How to complete this task:
Copy the following data exactly and drop the pictures.

Data segment:
◆ ◆ ◆ ◆ ◆ ◆ ◆

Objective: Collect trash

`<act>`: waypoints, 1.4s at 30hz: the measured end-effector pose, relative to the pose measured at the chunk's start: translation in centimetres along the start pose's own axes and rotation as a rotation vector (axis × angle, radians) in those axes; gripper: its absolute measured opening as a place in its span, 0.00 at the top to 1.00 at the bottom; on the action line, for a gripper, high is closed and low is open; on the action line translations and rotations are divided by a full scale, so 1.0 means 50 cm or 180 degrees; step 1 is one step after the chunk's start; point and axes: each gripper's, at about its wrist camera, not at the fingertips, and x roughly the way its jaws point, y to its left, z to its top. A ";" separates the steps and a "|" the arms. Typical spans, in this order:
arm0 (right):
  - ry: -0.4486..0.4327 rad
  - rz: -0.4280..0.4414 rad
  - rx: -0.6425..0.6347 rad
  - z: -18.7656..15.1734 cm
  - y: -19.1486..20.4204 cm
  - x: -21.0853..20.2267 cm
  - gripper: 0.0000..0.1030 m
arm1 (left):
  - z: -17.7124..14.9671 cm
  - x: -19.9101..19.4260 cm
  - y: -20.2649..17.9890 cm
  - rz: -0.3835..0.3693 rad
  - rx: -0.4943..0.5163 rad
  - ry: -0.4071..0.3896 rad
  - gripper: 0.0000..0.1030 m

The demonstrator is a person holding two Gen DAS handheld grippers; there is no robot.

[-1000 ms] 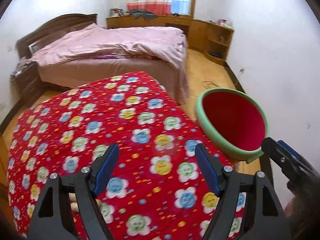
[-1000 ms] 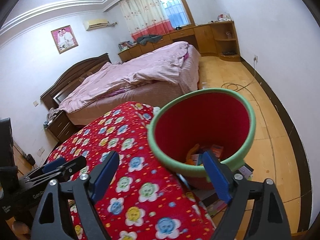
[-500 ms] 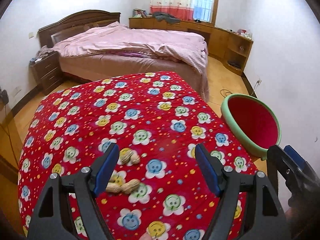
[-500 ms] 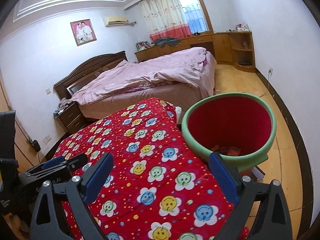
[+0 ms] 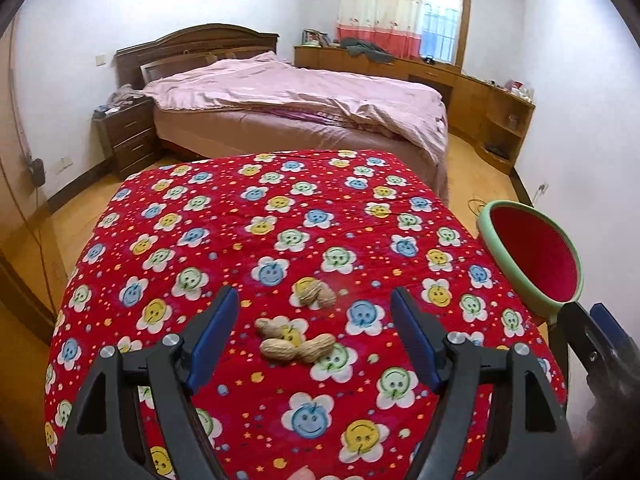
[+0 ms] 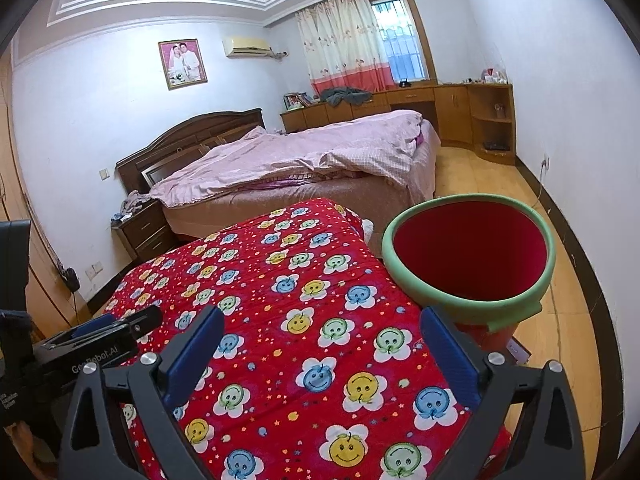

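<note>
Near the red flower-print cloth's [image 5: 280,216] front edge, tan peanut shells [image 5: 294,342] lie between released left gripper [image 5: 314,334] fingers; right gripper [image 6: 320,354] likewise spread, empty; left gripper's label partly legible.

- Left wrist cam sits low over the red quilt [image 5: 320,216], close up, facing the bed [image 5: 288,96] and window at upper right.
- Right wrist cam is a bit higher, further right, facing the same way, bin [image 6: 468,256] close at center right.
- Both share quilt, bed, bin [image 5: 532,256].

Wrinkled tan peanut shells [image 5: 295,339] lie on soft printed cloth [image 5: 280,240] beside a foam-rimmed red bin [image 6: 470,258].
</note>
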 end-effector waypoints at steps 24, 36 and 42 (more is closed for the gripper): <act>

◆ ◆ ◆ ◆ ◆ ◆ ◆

Response to this exercise:
Objective: Collect trash

`<act>`: waypoints, 1.4s at 30hz: the measured end-effector pose, relative to the pose measured at the chunk's start: translation in centimetres along the start pose's own axes and rotation as a rotation vector (axis × angle, radians) in those axes; gripper: its absolute measured opening as a place in its span, 0.00 at the top to 1.00 at the bottom; on the action line, for a gripper, high is closed and low is open; on the action line translations and rotations are divided by a full scale, so 1.0 means 50 cm or 180 degrees; step 1 is one step after the chunk's start; point and axes: each gripper's, at about its wrist camera, not at the fingertips, and x roughly the way its jaws point, y to its left, z to its top. A ";" separates the steps and a "|" the arms. Typical spans, in this order:
arm0 (right):
  - ry: -0.4486..0.4327 rad
  - rz: -0.4280..0.4414 rad
  - rx: -0.6425..0.6347 rad
  - z: -18.7656..15.1734 cm
  - y: -19.1486..20.4204 cm
  - x: -21.0853..20.2267 cm
  - gripper: 0.0000..0.1030 m
arm1 (left):
  - z: -17.7124..14.9671 cm
  - x: -19.9101..19.4260 cm
  - y: -20.2649..17.9890 cm
  - rz: -0.3835..0.3693 rad
  - rx: -0.4943..0.5163 rad
  - ry: -0.4071..0.3896 rad
  - gripper: 0.0000..0.1030 m

The demonstrator is a person holding two Gen DAS handheld grippers; there is no robot.

[-1000 ms] 
[-1000 ms] 
[-500 ms] 
[-500 ms] 
[+0 ms] 
[+0 ms] 

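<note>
Near the red flower-print cloth's [image 5: 280,216] front edge, tan peanut shells [image 5: 294,342] lie between released left gripper [image 5: 314,334] fingers; right gripper [image 6: 320,354] likewise spread, empty; left gripper's label partly legible.

- Left wrist cam sits low over the red quilt [image 5: 320,216], close up, facing the bed [image 5: 288,96] and window at upper right.
- Right wrist cam is a bit higher, further right, facing the same way, bin [image 6: 468,256] close at center right.
- Both share quilt, bed, bin [image 5: 532,256].

Wrinkled tan peanut shells [image 5: 295,339] lie on soft printed cloth [image 5: 280,240] beside a foam-rimmed red bin [image 6: 470,258].
</note>
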 end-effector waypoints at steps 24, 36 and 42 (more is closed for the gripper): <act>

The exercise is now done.